Золотухин быстро зажег лампочку на тумбе, оперся локтем в подушку и словно прилип взглядом к Богословскому.
— Телефон? Зачем телефон?
— Вот, раз уж Штуб насплетничал, то вы знаете: оперировали меня…
— Да!
— А перед операцией, задолго до операции, так сказать, «пожалели». Это сразу после войны случилось — жалость эта коллективная и толково организованная. Телефон перестал звонить. Сговорились. Вот тогда-то я и понял, что умер. Скончался. Группа товарищей. Наверное, сама смерть — пустяки по сравнению с вот этакой гражданской смертью: ведь чувствуешь, понимаешь, скорбишь, себя жалеешь, чего при нормальной физиологической смерти, насколько мне известно, не наблюдается, — как у вас там в биологии?

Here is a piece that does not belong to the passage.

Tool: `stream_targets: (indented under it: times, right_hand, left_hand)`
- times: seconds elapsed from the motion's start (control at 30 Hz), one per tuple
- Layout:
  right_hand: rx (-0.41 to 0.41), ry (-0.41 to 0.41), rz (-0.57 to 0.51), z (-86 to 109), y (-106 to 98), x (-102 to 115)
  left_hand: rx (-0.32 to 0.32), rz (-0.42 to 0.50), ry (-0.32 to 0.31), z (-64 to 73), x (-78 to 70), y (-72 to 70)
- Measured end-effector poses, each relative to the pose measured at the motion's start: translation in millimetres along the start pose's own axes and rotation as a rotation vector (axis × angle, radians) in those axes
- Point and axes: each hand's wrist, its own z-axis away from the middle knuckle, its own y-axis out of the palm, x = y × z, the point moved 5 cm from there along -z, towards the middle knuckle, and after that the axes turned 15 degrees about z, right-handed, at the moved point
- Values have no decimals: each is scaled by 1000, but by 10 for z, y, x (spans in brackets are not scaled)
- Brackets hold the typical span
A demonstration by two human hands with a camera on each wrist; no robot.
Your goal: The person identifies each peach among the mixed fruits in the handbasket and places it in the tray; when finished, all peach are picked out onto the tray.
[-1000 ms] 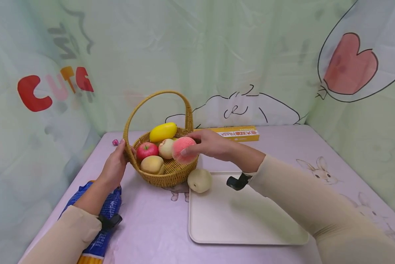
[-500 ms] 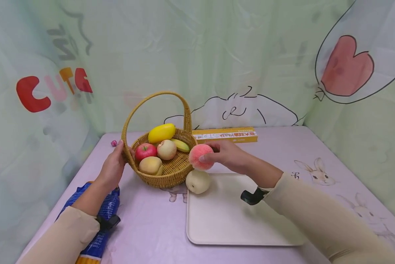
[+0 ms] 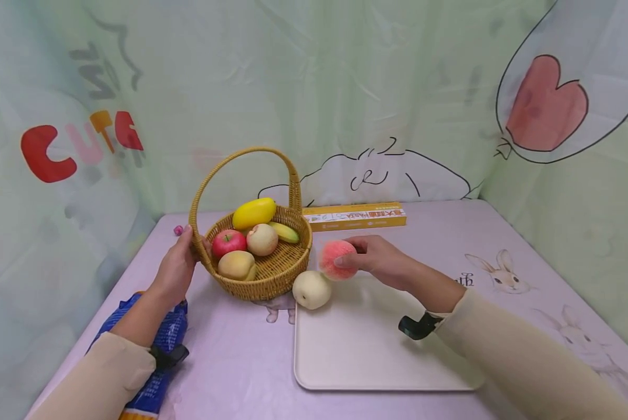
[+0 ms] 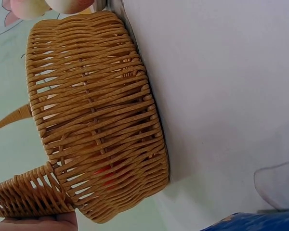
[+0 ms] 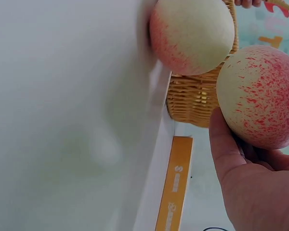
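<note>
"Where's the pink peach?"

"In my right hand (image 3: 382,259). I pinch the pink peach (image 3: 337,260) between thumb and fingers, raised near the far edge of the tray (image 3: 387,356). Just beside it, a pale peach (image 3: 312,290) sits on the tray's far left corner; I can't tell whether the two touch."

"And your left?"

"My left hand (image 3: 174,262) grips the wicker basket (image 3: 261,287) at the foot of its handle. Inside lie a red apple (image 3: 229,242), a yellow fruit (image 3: 254,213) and more."

"Any writing?"

"PASTA, beside Chinese characters, on the orange box (image 3: 356,224) behind. The print on the blue bag (image 3: 153,364) by my left forearm is too small to read. My right sleeve (image 3: 513,344) partly hides some script on the tablecloth (image 3: 235,356). The curtain (image 3: 188,76) shows C, U, T and a warped fourth letter."
</note>
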Motion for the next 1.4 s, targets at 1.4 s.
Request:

— Конечно, — сказал Саша, — даже смешно!
— То-то, что смешно. А вокруг меня такую невозможную чуткость тогда развели, что даже слово «смерть» не произносили, поскольку предполагалось, что оное слово мне в тот период особенно претит. И был мой телефон отключен. Я перестал быть нужным и тут, естественно, сосредоточился исключительно на своей персоне. Лежал и жалостно перелистывал тихоструйную повесть моей жизни. И, фигурально выражаясь, оплакивал ее, потому что было в ней и нечто симпатичное, и доброе, и по надобности злое. Потом поволокся в больницу — больным и совсем уж побежденным, но тут опять, фигурально выражаясь, зазвонил мой телефон. Сделался я не просто койко-местом в клинике, а случайно полеживающим врачом. И тут открылось во мне второе дыхание, деятельность не только лампадно-постно-милосердная, но такая, что пришлось мне и зубы показать, и в пререкания вступить. Тут уже по ихней тихоструйной жизни крутая волна прошлась, и был я сей малой бури виновником скандальным и непокорным. Тогда полностью оценил мудрость старинной присказки, что «плохого князя и телята лижут». Так что давайте, Саша, товарищ Золотухин, на этом наше торжественное заседание и закончим. Конечно, можете со мной не соглашаться, весьма даже вероятно, что это вам лично не в масть или известно, да я и не настаиваю, я ведь субъективно. Будете необходимы людям — обретете смысл, нет — дело ваше. Народишко и не заметит — жил такой или не жил. И эти так называемые «незаметные», в общем-то, как это ни жестоко, но незаметны по своей вине: стороной прожили, сами по себе, что жил, что помер — никто и не обернулся. А какая бы жизнь наступила, если бы каждый предельно был необходим людям, да еще и бессознательно притом!
Богословский поднялся.
— А вы таких знаете? — спросил Александр.
— Конечно.
— Кого же, например?
— Устименку знаю вам известного, нашего главного. Многих знаю и знал.
— Познакомите?
— А ты валяй вокруг повнимательнее оглядись, — вдруг на «ты» ответил Богословский. — Вглядывайся, не стесняйся. А то так и жизнь проскочит, все будешь по чинам да по местам человеческую ценность определять.
— Хорошо, минутку, — опять протянул руку, как бы удерживая Богословского, Александр. — Одну только минутку. Вот вы сказали — Устименко. Я понимаю — про него Штуб тоже говорил. И сам ваш Владимир Афанасьевич произвел на меня замечательное впечатление. Но зачем он ушел от науки, зачем ему административная должность? Вы не сердитесь, Николай Евгеньевич, я это у него сам спрошу, но мне теперь многое нужно знать.
— Теперь? Почему именно теперь? — удивился Богословский.
— Потому что я теперь опять жить готовлюсь.
Богословский вновь сел — совсем он разучился стоять последнее время.
— Это вы в смысле диссертации? Кандидатской или докторской? В рассуждении научного чина?